5-year TIPS reopening auction arrives in a volatile week

By David Enna, Tipswatch.com

The U.S. Treasury on Thursday will auction $24 billion in a reopened 5-year Treasury Inflation-Protected Security, CUSIP 91282CQP9, creating a 4 year, 10-month TIPS.

The auction comes after months of surging real yields following the outbreak of war in the Mideast, surging energy costs and accelerating U.S. inflation. Since the war began on Feb. 28, the 5-year real yield has increased a remarkable 71 basis points.

At this point, however, the 5-year real yield is still well off its recent-history high of 2.59% set on Oct 3, 2023.

CUSIP 91282CQP9 had its originating auction April 23, when it got a real yield to maturity of 1.367%, well below the current market of 1.82%. Its coupon rate was set at 1.25%.

This TIPS trades on the secondary market, where it closed Friday with a real yield of 1.79% and a price of 97.51.

Definition: The “real yield to maturity” of a TIPS is its yield above future U.S. inflation, over the term of the TIPS. So a real yield of 1.79% means an investment in this TIPS would provide a return that exceeds official U.S. inflation by 1.79% for 4 years, 10 months.

Here is the trend in the 5-year real yield over the last 16 years, showing that the current yield remains in the high range for this maturity:

Click on image for larger version.

Volatile events

War and peace. As we entered this weekend, the U.S. and Iran appeared to be on the “cusp of peace,” a nice term the Wall Street Journal used in a Saturday headline. Or not. We all know how this goes — edge of peace to edge of war, within a day.

Any declaration of “peace” would likely set oil prices rolling back, a trend that is already underway, with the price of Brent crude falling from $112 on May 18 to $87 on Friday. But it could be long time before prices return to the pre-war level of about $69.

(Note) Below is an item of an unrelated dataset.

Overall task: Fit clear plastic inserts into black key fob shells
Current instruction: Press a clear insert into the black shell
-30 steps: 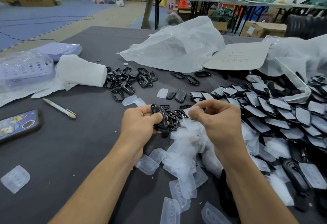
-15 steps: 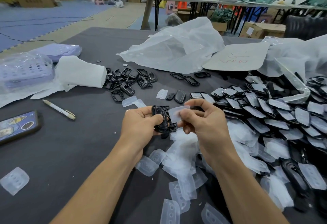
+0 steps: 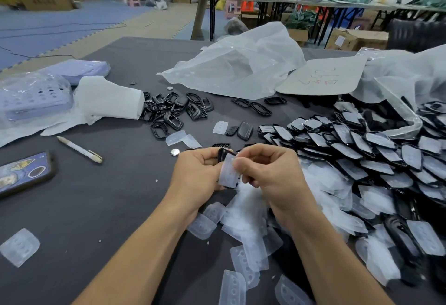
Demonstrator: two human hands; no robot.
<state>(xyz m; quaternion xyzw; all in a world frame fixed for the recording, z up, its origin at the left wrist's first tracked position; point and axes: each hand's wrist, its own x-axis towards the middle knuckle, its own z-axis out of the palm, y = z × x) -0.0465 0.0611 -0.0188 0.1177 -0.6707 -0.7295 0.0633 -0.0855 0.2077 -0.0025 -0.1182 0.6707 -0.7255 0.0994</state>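
Now the clear insert lies against the black shell, held just above the desk; moments ago it was beside the shell. Left hand grip clamped round shell, right hand grip pinching insert. Seating likely starting, not finished.

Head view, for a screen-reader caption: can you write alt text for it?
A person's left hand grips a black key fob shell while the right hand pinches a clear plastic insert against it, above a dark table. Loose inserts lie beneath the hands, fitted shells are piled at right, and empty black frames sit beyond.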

A true peace announcement could also send stock prices higher and provide relief for the Treasury market. Maybe.

The Federal Reserve. The Fed’s Open Market Committee will meet this week and at 2 p.m. ET Wednesday — 23 hours before the TIPS auction — we will hear that the federal funds rate is on hold. No surprise there, but because this will be the first meeting under the leadership of Chairman Kevin Warsh, markets will be watching closely.

Although Warsh has said he wants less public communication from the Fed, it is scheduled to release a “Summary of Economic Projections” and Warsh plans to hold a news conference after the meeting. So many questions:

  • Will the FOMC statement drop its “easing bias,” signaling the possibility of future rate increases?
  • Will Warsh suggest he is open to future rate increases, if needed?
  • Will the governors go along with Warsh’s plans to reduce the Fed’s balance sheet, which could cause long-term rates to rise?
  • What will the dot points predict for future interest rates, inflation and economic growth?
  • How much dissent will we see from voting members of the board?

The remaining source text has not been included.